→ Aim of the task: Copy each line of the records below, from the first through the one that contains "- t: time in", exactly as written.

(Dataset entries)
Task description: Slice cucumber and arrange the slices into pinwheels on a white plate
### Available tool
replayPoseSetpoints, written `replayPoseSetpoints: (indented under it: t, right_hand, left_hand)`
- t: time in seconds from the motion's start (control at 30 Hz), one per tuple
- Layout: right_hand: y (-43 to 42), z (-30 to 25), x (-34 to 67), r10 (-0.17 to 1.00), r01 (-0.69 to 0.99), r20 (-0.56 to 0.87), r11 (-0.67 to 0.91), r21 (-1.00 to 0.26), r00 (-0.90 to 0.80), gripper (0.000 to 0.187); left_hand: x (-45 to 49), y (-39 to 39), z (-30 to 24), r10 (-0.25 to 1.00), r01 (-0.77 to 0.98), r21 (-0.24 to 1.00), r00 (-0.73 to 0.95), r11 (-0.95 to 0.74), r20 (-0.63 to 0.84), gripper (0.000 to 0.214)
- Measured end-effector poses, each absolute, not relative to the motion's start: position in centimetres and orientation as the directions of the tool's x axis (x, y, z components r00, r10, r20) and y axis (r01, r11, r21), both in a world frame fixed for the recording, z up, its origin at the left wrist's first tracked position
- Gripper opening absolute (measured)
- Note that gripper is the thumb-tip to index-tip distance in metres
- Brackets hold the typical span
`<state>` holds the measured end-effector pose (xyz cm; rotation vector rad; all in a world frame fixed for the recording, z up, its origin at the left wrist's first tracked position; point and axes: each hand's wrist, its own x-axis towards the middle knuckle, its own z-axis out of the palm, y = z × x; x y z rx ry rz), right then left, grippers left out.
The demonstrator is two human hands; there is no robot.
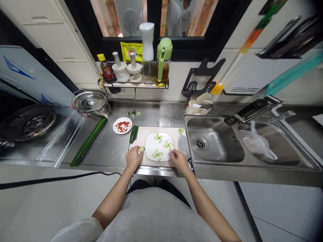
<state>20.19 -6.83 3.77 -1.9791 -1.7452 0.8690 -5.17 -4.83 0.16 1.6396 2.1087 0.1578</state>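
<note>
A white squarish plate (151,153) lies on a pale cutting board (138,136), with three pinwheels of thin cucumber slices (167,145) arranged on it. Left of the plate, my left hand (133,158) rests over the board, its thumb and forefinger closed at a round cucumber slice (141,149). My right hand (178,159) is at the plate's right edge, fingertips pinched together; anything between them is too small to make out. A cut cucumber piece (134,134) sits at the board's left edge. More slices (181,130) lie at its upper right corner, near a knife (183,144).
A small plate of chopped red pieces (126,120), a long whole cucumber (88,142) and a lidded steel pot (92,104) stand to the left. Cucumber scraps (133,113) lie behind. A double sink (214,137) is on the right. A condiment rack (141,84) hangs above.
</note>
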Motion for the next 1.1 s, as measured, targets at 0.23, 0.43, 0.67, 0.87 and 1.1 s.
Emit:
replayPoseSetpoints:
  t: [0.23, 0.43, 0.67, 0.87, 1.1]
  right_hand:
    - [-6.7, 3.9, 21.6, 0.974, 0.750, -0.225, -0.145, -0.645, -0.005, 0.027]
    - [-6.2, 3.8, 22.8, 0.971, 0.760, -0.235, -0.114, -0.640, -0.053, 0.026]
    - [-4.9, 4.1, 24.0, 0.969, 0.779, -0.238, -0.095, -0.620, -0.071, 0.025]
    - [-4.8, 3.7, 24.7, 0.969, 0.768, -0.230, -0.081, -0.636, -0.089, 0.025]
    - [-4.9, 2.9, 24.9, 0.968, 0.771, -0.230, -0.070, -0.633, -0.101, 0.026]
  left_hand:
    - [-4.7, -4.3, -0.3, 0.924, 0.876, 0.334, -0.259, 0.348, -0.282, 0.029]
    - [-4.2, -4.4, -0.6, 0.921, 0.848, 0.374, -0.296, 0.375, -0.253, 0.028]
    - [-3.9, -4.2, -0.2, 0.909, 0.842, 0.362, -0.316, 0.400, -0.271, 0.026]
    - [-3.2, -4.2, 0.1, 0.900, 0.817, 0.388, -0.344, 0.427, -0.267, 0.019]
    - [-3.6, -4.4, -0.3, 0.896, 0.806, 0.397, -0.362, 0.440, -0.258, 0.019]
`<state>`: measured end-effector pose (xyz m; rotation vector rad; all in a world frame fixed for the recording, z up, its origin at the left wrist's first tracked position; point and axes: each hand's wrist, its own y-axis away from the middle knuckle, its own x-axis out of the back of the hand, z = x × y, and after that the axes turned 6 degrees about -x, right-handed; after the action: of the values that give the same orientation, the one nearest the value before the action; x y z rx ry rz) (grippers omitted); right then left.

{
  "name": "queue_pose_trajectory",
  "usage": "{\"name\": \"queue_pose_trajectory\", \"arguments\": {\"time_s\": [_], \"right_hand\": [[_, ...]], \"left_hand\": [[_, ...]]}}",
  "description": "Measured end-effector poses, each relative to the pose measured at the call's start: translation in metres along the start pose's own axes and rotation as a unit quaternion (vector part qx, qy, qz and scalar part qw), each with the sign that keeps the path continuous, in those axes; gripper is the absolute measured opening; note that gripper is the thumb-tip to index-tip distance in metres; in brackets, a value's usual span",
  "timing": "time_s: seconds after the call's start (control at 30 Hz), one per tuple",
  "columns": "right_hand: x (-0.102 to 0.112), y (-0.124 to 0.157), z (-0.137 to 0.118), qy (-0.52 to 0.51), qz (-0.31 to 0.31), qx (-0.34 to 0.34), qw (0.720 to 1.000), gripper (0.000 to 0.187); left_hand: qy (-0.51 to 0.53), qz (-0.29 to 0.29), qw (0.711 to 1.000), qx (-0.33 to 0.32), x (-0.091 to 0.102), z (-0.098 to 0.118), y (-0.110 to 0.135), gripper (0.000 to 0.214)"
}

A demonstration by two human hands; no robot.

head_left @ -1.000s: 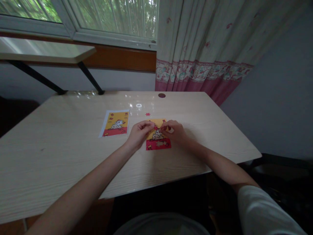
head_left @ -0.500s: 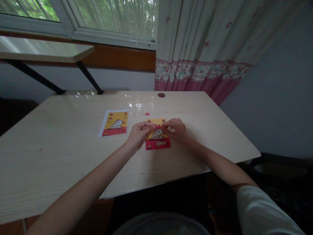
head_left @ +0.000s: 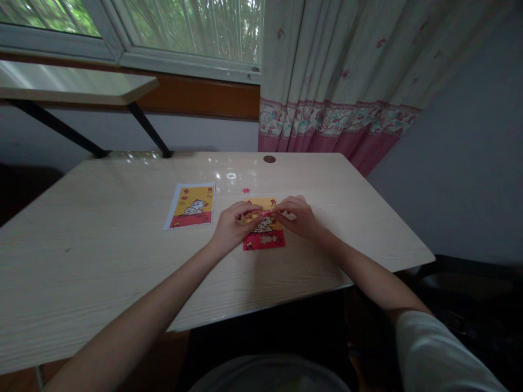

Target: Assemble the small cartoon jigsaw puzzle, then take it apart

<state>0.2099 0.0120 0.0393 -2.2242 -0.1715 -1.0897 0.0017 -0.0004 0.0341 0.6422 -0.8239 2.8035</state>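
Note:
A jigsaw puzzle (head_left: 269, 243) with a yellow top, a white cartoon animal and a red bottom lies on the desk, partly covered by my hands. A gap shows in its red part, with desk surface visible through it. Over the upper half, my left hand (head_left: 233, 227) and my right hand (head_left: 299, 216) meet at the fingertips. Between them is a small red puzzle piece (head_left: 266, 213), pinched from both sides. Another red puzzle piece, loose (head_left: 245, 190), lies on the desk just beyond the puzzle.
To the left of the puzzle lies a printed reference picture (head_left: 192, 206) with the same design. A dark round cap (head_left: 269, 159) is set near the desk's far edge. A raised shelf (head_left: 77, 87) on black legs stands at the back left. A curtain (head_left: 335, 76) hangs behind.
My fingers have shifted slightly around the red piece, and the left thumb and index finger are spread a little wider. The loose piece and the printed picture stay in place.

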Motion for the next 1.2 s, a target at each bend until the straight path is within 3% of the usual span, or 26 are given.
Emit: {"name": "queue_pose_trajectory", "arguments": {"time_s": [0.27,0.4,0.5,0.67,1.0,1.2], "right_hand": [[0.000,0.000,0.000,-0.036,-0.026,-0.004,0.999,0.010],[0.008,-0.003,0.017,-0.072,-0.075,0.036,0.994,0.012],[0.010,-0.004,0.034,-0.048,-0.129,0.064,0.988,0.027],[0.004,-0.001,0.051,-0.015,-0.199,0.076,0.977,0.035],[0.001,-0.004,0.052,-0.023,-0.199,0.074,0.977,0.034],[0.005,-0.004,0.045,-0.038,-0.196,0.067,0.978,0.024]], "left_hand": [[-0.095,-0.026,0.985,-0.140,0.006,0.001,0.001,0.015],[-0.114,-0.096,0.976,-0.160,0.006,-0.004,0.000,0.016],[-0.141,-0.165,0.962,-0.165,0.001,-0.011,0.002,0.017],[-0.173,-0.195,0.949,-0.178,-0.009,-0.019,0.007,0.017],[-0.205,-0.216,0.938,-0.175,-0.006,-0.011,0.008,0.016],[-0.208,-0.235,0.925,-0.214,-0.003,-0.014,0.010,0.016]]}}
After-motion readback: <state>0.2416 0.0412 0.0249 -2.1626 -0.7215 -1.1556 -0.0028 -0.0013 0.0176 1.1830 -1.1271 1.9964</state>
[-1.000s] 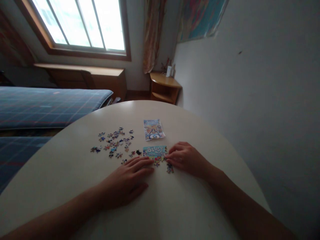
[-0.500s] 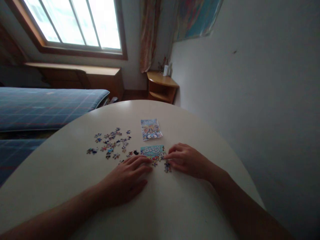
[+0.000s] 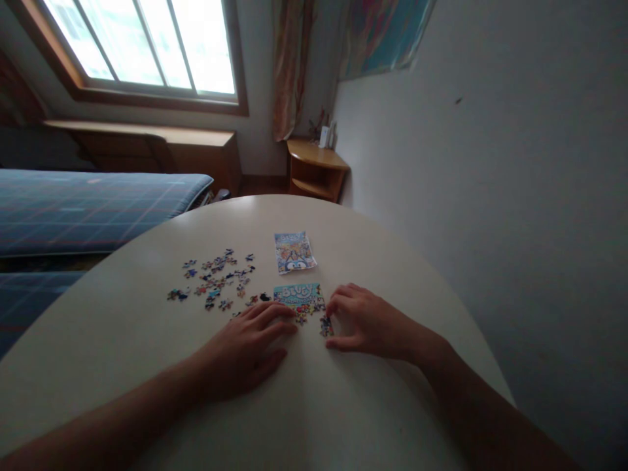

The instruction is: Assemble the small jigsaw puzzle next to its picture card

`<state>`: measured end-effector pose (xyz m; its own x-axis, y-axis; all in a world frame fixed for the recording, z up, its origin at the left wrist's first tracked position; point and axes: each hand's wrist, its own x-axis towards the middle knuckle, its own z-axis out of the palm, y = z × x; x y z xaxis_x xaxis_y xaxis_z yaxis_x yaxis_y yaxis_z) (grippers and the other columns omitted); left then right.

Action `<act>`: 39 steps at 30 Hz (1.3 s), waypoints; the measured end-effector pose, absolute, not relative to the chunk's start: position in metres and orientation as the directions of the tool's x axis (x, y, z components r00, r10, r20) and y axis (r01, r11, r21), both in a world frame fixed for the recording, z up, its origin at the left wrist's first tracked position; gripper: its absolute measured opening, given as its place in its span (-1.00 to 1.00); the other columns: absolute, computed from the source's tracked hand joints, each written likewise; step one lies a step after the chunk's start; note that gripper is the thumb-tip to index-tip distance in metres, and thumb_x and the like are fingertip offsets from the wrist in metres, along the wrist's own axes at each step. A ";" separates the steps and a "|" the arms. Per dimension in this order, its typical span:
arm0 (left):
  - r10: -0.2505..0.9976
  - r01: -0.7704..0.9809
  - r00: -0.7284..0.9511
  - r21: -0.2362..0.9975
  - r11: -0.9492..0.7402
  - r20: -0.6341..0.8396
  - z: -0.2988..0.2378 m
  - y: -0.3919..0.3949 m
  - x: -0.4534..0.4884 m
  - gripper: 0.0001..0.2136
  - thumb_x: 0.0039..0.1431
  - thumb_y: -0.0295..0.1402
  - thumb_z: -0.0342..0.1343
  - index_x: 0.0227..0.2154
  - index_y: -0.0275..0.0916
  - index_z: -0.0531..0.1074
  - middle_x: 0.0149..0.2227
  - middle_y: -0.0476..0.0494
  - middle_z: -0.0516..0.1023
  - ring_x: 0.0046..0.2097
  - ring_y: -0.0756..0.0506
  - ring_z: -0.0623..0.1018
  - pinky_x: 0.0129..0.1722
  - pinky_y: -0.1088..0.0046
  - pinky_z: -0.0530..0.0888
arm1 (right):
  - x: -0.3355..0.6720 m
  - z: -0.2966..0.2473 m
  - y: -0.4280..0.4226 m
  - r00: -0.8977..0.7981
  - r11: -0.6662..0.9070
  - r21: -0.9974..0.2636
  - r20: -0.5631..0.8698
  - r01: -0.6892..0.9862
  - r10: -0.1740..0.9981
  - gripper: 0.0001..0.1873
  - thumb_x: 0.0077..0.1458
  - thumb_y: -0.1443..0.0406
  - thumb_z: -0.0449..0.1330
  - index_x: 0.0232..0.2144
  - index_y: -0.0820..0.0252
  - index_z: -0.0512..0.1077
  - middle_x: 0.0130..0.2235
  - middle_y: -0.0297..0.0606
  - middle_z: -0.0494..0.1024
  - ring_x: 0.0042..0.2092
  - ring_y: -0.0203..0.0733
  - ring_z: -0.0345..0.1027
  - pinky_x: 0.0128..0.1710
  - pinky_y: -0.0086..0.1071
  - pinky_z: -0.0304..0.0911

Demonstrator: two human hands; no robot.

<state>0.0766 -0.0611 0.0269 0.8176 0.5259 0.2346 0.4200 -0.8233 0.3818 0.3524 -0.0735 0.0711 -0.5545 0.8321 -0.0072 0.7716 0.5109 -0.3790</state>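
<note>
- the left hand lies palm down on the round pale table, fingers stretched out and slack – it holds nothing, and its fingertips touch the near left edge of the joined puzzle patch.
- the right hand is curled in a c-shape, forefinger above and thumb below a small clump of pieces at the patch's near right corner; whether the 2 digits actually pinch the clump cannot be told (it is too small and dim).
- the patch lies flat between the 2 hands, its blue lettered strip on the far side.
- just beyond it lies a printed reference card, flat and apart from the patch.
- left of the patch a scatter of loose pieces is spread over the table – the nearest ones sit just beside the left hand's fingertips.
- past the table: a blue plaid bed, a bright window and a wooden corner shelf.
</note>
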 end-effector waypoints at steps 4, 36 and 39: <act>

→ Exercise solution:
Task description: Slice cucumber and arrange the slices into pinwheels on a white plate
### Available tool
replayPoseSetpoints, written `replayPoseSetpoints: (indented under it: t, right_hand, left_hand)`
- t: time in seconds from the motion's start (control at 30 Hz), one per tuple

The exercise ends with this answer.